De ce fait, il est attendu de la fermeté à l’encontre de ces voix discordantes qui s’élèvent pour stigmatiser certains Burkinabè. Le pays des Hommes intègres est riche de sa diversité, elle ne saurait être instrumentalisée par des « gourous » qui, sous le couvert d’une appartenance exaltée, prêchent au fond pour leur propre ego. Laisser la graine de la division prendre racine au sein des populations, c’est conspirer à la victoire des terroristes. En ces temps d’ambiguïté, il faut éviter de perdre le sens des limites. Chacun, dans sa particularité, devrait comprendre que son existence est intimement liée à celle des autres. Les querelles de chapelles doivent être bannis à tous les niveaux. Et les autorités gagneraient à rassurer l’ensemble des Burkinabè sur l’impérieuse nécessité de transcender les contradictions sciemment entretenues par certains qui trouvent intérêt dans la perpétuation de la crise. Le lien social qui se désagrège dangereusement du fait des propos haineux et des discours de courte vue distillés par des gens de mauvaise foi, mérite d’être reconstruit. Pour cela, il faudra une bonne dose de hauteur de vue, un sens aigu de la lucidité de la part de tous, à commencer par la classe dirigeante. Le pays est au bord de l’implosion, parce qu’assailli de toutes parts par des maux indescriptibles. Seule la solidarité de tous pourrait constituer un rempart contre lequel viendront échouer toutes les tentatives de nuisance.
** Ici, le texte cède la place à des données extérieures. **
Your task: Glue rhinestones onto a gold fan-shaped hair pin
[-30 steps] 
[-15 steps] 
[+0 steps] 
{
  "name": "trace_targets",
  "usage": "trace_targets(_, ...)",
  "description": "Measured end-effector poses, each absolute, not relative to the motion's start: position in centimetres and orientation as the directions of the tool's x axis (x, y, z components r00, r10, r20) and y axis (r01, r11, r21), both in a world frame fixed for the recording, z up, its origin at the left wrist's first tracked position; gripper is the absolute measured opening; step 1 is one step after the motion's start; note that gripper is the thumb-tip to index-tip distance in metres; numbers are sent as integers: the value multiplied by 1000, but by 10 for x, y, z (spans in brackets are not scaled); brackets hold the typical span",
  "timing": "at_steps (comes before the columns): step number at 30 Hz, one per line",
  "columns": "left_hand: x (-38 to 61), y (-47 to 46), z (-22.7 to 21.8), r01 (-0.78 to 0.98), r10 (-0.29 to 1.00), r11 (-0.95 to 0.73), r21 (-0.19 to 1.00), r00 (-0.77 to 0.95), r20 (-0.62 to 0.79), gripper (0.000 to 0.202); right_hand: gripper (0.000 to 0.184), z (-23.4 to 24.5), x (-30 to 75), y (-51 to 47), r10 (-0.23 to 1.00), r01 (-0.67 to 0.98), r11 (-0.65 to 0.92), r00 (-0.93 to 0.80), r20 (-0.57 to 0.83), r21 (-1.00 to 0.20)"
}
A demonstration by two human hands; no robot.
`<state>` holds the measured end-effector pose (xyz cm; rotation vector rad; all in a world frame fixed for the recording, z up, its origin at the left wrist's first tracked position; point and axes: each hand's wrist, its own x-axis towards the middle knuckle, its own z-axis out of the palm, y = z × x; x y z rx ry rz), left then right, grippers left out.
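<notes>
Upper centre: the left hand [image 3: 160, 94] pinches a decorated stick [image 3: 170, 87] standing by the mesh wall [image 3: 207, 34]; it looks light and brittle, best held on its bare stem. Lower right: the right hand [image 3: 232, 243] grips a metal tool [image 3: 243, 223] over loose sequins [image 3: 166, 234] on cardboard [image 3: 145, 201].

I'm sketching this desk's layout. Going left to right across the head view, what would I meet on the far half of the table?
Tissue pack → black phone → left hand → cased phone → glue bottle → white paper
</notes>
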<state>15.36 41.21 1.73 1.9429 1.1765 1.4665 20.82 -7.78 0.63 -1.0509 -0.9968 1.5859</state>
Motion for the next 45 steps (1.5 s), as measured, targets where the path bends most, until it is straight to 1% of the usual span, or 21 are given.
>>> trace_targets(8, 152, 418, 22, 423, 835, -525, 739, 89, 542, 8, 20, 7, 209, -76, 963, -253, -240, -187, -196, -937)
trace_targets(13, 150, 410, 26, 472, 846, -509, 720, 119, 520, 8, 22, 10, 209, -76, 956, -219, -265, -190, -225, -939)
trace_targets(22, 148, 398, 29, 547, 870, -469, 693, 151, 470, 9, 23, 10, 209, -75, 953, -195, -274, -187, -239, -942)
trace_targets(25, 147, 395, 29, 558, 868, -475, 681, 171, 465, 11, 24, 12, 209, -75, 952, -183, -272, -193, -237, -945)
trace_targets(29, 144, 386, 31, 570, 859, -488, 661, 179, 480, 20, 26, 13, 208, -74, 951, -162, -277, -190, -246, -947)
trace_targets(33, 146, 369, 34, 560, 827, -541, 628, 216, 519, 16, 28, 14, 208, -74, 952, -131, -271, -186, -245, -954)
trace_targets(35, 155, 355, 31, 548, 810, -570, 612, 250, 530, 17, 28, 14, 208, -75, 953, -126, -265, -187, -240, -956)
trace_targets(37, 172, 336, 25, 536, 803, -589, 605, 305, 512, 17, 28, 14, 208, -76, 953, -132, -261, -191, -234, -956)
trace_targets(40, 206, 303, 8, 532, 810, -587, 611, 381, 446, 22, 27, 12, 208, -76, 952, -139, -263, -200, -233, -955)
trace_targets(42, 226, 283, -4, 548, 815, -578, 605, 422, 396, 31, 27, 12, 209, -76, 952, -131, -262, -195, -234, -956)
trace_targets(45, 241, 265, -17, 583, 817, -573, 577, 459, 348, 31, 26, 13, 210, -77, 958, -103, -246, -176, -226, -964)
Sans ce sursaut impérieux, l’horizon d’une accalmie se fera encore attendre. L’année 2023 devrait être aussi celle de la relance économique sans laquelle il serait difficile pour la grande majorité de tenir face à la cherté de la vie. Dans cette perspective, il est attendu des premières autorités qu’elles rassurent en développant des initiatives susceptibles de donner un nouveau souffle à l’économie. Il importe de rassurer les investisseurs étrangers qu’en dépit de la parenthèse difficile, le Burkina est une destination à ne pas négliger. Avec une bonne dose de bonne foi, de sincérité et d’une volonté de travailler en faveur du retour de la paix, le pays saura émerger du brouillard. C’est une question de survie.
Jérôme HAYIMI
Encadré
Assumer sa souveraineté en toute responsabilité
Devant la complexité de la crise que traverse le Burkina, les nouvelles autorités sont animées d’une volonté de revoir certaines pratiques de coopération qui ont été en défaveur du pays. L’affirmation de la souveraineté passe aussi par une émancipation vis-à-vis de certains partenaires qui ont toujours appréhendé la coopération avec des réflexes désuets de colons. C’est une question de dignité pour tout Etat de traiter d’égal à égal avec n’importe quel partenaire, dans la mesure où chacun défend ses intérêts. Toutefois, ce désir de vouloir poser les bases d’un partenariat gagnant-gagnant qui prenne en compte les priorités de toutes les parties devrait se faire avec beaucoup de responsabilité et dans le respect. On ne réussit rien dans une désinvolture improvisée. On peut se faire comprendre sans arrogance et bravache.